Both formulations of AMA1-C1/Alhydrogel with CPG 7909 were well tolerated, with only one severe local adverse event of short duration reported and no volunteers withdrawn from vaccinations due to adverse events. This is in contrast to a previous Phase 1 study of AMA1-C1/Alhydrogel with CPG 7909 in a phosphate buffer, where local and solicited adverse events were more severe when CPG 7909 was added to the formulation and several volunteers were withdrawn due to adverse events [8
]. The excellent safety profile in this study increases confidence in the tolerability of the vaccine. Nearly all volunteers had transient decreases in neutrophil counts after first and second vaccinations, with one decrease reaching Grade 1. Transient fluctuations in white blood cell counts and platelet count are expected adverse events with CPG 7909 and other TLR 9 agonists [19
], and are likely due to redistribution of leukocytes as part of the immune response. No clinical events associated with these fluctuations have been reported to date and, given the rapid return to baseline, their clinical significance is likely to be minimal. There were no laboratory or clinical signs of autoimmunity, which is a theoretical concern with the use of CPG oligonucleotides.

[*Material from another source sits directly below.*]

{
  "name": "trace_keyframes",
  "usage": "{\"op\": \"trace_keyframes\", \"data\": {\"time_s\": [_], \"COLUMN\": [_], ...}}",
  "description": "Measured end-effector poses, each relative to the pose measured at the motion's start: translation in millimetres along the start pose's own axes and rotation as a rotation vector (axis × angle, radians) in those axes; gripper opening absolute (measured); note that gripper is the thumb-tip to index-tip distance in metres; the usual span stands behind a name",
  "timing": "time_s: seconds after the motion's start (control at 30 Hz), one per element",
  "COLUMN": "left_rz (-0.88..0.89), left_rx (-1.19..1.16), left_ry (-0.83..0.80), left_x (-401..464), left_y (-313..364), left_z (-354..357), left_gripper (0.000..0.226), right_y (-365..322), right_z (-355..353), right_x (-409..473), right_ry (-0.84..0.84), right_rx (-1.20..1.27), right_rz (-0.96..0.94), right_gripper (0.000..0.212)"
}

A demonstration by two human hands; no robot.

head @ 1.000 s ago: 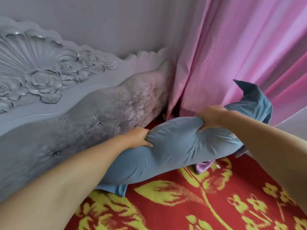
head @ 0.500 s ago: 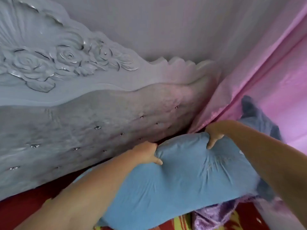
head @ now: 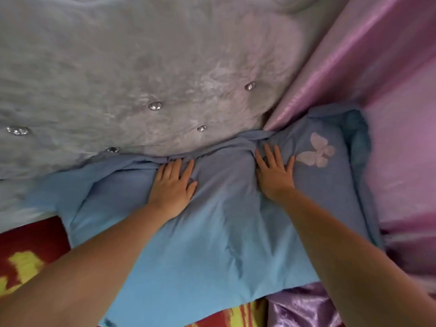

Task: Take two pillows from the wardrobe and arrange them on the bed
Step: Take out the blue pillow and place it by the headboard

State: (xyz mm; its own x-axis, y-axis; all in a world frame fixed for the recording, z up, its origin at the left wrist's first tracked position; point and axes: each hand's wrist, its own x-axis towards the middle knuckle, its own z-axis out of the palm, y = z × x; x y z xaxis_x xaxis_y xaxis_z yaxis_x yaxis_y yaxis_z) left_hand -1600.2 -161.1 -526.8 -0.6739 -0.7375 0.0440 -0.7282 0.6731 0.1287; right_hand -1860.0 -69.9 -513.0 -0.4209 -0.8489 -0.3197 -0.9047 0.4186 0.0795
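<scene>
Both hands flat on the blue pillow (head: 212,232)
Left hand (head: 173,187) at 9 o'clock, right hand (head: 274,174) at 3, fingers spread, headboard (head: 132,67) at 12.

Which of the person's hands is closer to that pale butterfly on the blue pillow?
The right hand. It lies flat on the blue pillow just left of the butterfly, fingertips almost beside it. The left hand presses the pillow further left, beyond the right hand.
</scene>
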Motion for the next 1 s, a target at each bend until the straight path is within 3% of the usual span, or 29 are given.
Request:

While the safety profile for CPG 7909 as an adjuvant is limited, novel formulations and/or adjuvants are likely to be needed to induce high antibody levels for malaria proteins, which are generally poor immunogens in humans. The only malaria vaccine shown to have a consistent benefit in young children in Africa, RTS,S, is a novel formulation (virus-like particle) combined with a novel adjuvant (AS02 or AS01) [21
]. Adjuvants such as CPG 7909, which induces a Th1 biased response, may be of particular use with malarial antigens [23
]. Additional clinical studies in malaria exposed populations and in children should proceed in a cautious step-wise fashion, to expand the safety base for CPG adjuvants in the target population and to demonstrate benefit against clinical outcomes.
AMA1-C1/Alhydrogel® + CPG 7909 in saline was shown to have similar immunogenicity as the AMA1-C1/Alhydrogel® + CPG 7909 buffered with phosphate, and will be used in future clinical trials. Peak responses were superior when the vaccines were given on a 0,2 month versus 0,1 month dosing schedule, although given the small numbers in each individual dose group (n=6) it is possible that there may be a difference in kinetics between the phosphate and saline groups which the study was not powered to detect. However, studies in animals and humans also support a longer vaccination interval as more likely to induce higher antibody levels and cellular responses [24
]. AMA1 specific antibody levels dropped rapidly after vaccination. It is possible that, when used in malaria endemic areas, infection will boost antibody responses. However, a longer lasting high level antibody response is more likely to be protective. Future studies will examine the use of a two month initial dosing interval, with a boost at 6 or 12 months.
The in vitro growth-inhibitory activity in this study was the highest in our human vaccine trials with AMA1 or other antigens to date. However, the range of antibody responses and corresponding growth inhibition was wide, with some volunteers only achieving 30–40% inhibition. While growth inhibition activity greater than 60% was associated with protection in Aotus
monkeys vaccinated with MSP142
], the extent to which in vitro growth-inhibitory activity correlates with in vivo parasite multiplication rates, or with protection in the field, remains to be demonstrated. Furthermore, inhibition against heterologous parasites is markedly less than that against homologous parasites [8
], and the extent to which this combination vaccine would protect against the highly diverse AMA1 variants in the field is also unknown. The addition of other proteins, either to more broadly cover AMA1 polymorphism or to broaden the individual response to various antigens, may be an effective strategy for future investigation.